I can still remember the news station back home that would always end a broadcast with a call to action, saying “If you see news, visit our website or call us at 319-555-5555” (or something to that effect). We’ve come a long way since then. Now, our civic duties can be fulfilled right from our smart phones. With a new smart phone application, select cities are now enabling its constituents to report “potholes, graffiti and other issues directly to their city.”
“After being downloaded onto a smart phone, the software…allows a citizen to take pictures of a problem and with a click of a button, e-mail it directly to city officials with the exact coordinates of where the picture was taken.”
Now I could get into the privacy issue around “the exact coordinates where the picture was taken,” but I’m going to leave that for someone else to dispute. My concern lies with the struggle between fulfilling our civic duty to report the news and the safety hazards this may cause.

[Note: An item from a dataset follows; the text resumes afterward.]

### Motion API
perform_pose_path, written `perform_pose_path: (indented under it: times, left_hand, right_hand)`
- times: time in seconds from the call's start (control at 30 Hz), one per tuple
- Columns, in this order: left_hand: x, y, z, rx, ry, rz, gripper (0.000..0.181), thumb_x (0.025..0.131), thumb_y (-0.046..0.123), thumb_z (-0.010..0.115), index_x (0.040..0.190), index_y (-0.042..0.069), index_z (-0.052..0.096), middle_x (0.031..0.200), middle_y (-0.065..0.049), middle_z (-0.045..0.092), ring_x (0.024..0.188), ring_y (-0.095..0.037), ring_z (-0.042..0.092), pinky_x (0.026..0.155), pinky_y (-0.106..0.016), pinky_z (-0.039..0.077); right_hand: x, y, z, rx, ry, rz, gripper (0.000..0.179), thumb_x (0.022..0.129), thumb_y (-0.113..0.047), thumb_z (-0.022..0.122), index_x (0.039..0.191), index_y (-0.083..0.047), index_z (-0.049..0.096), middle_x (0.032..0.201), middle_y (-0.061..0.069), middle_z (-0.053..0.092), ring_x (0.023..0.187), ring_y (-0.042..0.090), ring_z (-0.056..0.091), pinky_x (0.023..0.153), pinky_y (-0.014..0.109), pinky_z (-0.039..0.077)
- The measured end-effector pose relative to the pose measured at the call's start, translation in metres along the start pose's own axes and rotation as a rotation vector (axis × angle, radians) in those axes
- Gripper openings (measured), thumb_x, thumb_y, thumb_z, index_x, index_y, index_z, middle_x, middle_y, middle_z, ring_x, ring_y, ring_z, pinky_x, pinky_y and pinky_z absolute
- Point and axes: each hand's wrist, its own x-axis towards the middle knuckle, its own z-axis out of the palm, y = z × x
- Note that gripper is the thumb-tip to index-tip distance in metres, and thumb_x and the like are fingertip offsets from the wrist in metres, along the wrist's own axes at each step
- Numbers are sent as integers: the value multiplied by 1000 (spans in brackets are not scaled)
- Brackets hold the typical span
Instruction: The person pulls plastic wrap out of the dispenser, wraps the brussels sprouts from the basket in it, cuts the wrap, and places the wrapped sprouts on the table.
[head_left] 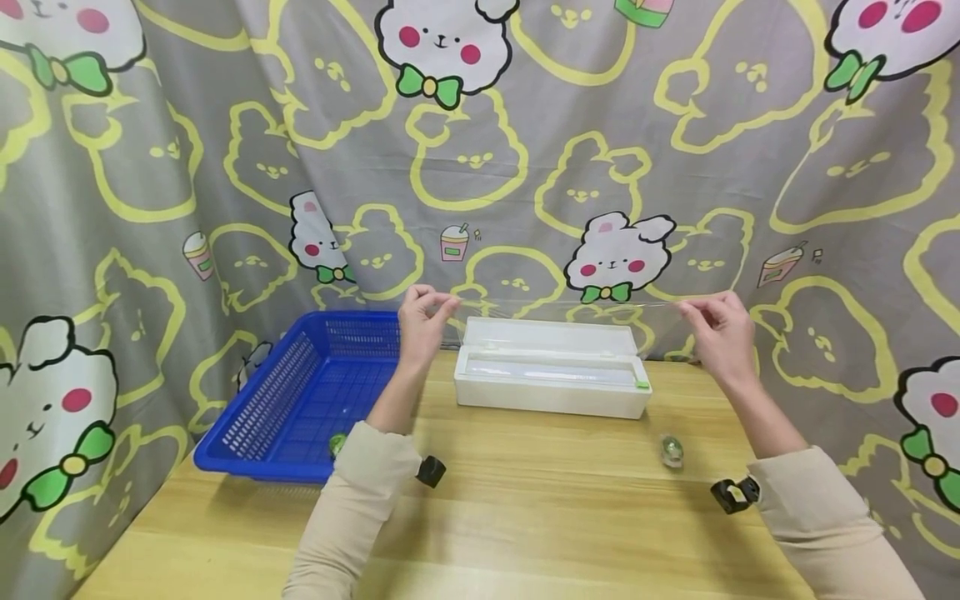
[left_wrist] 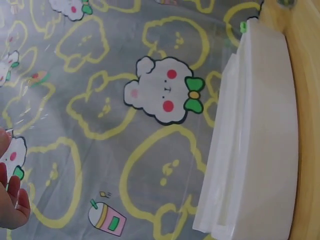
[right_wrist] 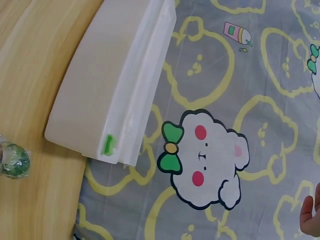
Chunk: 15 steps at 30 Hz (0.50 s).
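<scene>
My left hand [head_left: 423, 323] and right hand [head_left: 720, 332] pinch clear film [head_left: 570, 303] stretched between them, I see remotely, the white box [head_left: 551, 398] lying lower, between both hands.

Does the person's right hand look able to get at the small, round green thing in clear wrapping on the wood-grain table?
Probably yes: the wrapped green thing lies in the open on the table, though the right hand pinches thin, clear plastic film and would likely need to release it first.
</scene>
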Motion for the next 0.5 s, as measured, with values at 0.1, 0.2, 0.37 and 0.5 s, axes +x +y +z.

I think this application is a great promoter in getting people involved in their cities and towns and by allowing citizens to report what affects them on daily basis is what empowers people to make changes. This I find revolutionary and exciting, however, I don’t think the circumstances around this ‘app’ have been clearly thought through.

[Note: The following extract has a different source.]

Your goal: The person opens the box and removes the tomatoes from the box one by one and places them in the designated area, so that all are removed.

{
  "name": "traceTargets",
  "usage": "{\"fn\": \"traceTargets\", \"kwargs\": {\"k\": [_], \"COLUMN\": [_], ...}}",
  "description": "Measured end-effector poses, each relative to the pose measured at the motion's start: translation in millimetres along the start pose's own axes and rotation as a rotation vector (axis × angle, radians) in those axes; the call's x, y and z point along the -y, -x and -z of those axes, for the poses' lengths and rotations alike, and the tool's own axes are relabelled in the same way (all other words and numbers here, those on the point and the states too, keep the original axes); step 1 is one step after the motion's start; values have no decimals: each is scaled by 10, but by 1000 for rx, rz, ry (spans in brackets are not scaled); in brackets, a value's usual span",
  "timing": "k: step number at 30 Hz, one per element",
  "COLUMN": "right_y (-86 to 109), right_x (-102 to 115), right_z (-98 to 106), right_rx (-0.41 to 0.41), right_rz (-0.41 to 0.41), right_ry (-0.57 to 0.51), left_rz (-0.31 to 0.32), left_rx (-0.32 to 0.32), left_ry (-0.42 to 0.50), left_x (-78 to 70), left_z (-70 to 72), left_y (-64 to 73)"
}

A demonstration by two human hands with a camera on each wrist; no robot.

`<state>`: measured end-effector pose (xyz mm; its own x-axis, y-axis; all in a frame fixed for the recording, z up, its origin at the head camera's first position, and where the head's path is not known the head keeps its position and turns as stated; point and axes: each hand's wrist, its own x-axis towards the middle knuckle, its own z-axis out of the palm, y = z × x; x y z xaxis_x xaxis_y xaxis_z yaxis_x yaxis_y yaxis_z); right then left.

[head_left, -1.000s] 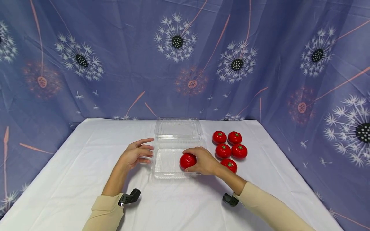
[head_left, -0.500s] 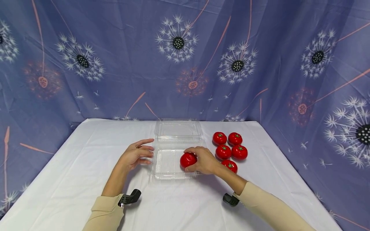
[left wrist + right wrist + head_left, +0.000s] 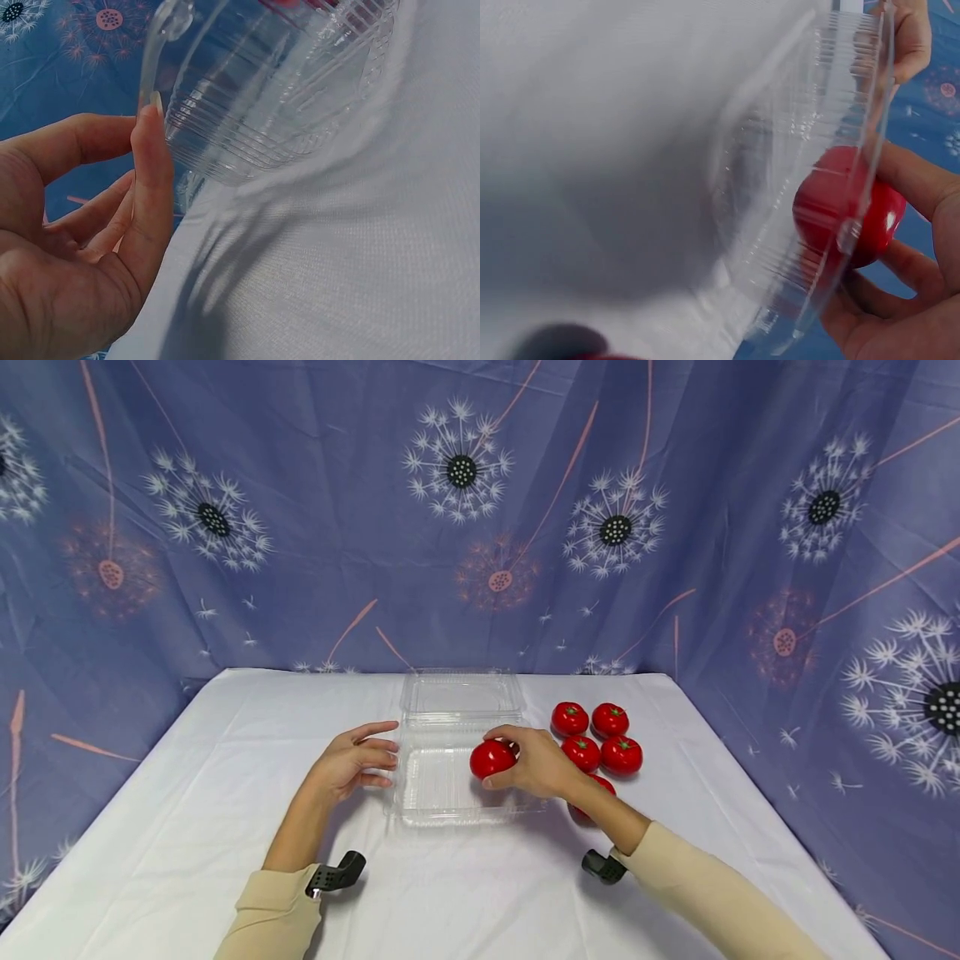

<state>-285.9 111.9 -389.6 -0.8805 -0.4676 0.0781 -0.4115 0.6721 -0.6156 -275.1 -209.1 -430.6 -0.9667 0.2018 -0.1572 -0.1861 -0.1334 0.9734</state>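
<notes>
In the head view, my right hand (image 3: pixel 536 762) holds a shiny red tomato (image 3: pixel 491 759) between thumb and fingers. The tomato is over the right half of the base of a clear plastic clamshell container (image 3: pixel 435 785). The right wrist view shows the tomato (image 3: pixel 840 206) partly through the container's clear wall. My left hand (image 3: pixel 348 764) is at the left rim of the base with loosely extended fingers. In the left wrist view, its fingertips (image 3: pixel 152 124) rest against the rim. The lid (image 3: pixel 461 693) lies folded back behind the base.
Several more red tomatoes with green tops, one of them a tomato (image 3: pixel 621 755) at the outer side, stand to the right of the container. The right forearm partly covers the nearest one. A white cloth (image 3: pixel 247 760) covers the table, and a blue dandelion-print curtain (image 3: pixel 337 485) hangs behind.
My right hand has raised the tomato a little and shifted it slightly away from me over the container's base. The left hand has stayed at the rim.
</notes>
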Motion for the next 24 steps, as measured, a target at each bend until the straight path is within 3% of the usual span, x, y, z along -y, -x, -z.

They use the example of reporting a pothole, (which I think many would argue is a great thing; save people from the many annoying car rides along a certain Sheridan Rd.) but how are people supposed to take a picture and send it via their phones, if in most cases, their driving? Seems a bit ironic since the purpose of the application is to correct something that may endanger drivers, bikers, etc., don’t you think? Can it be said that this poses a safety hazard like texting? Even in the case of graffiti, many people would notice this while driving, so to exercise your civic ability to inform, are they putting themselves, as well as others, in danger?
While the intention behind this application is commendable (I think it’s hard to dispute that), I’m not convinced this is thoroughly thought through. What do you guys think?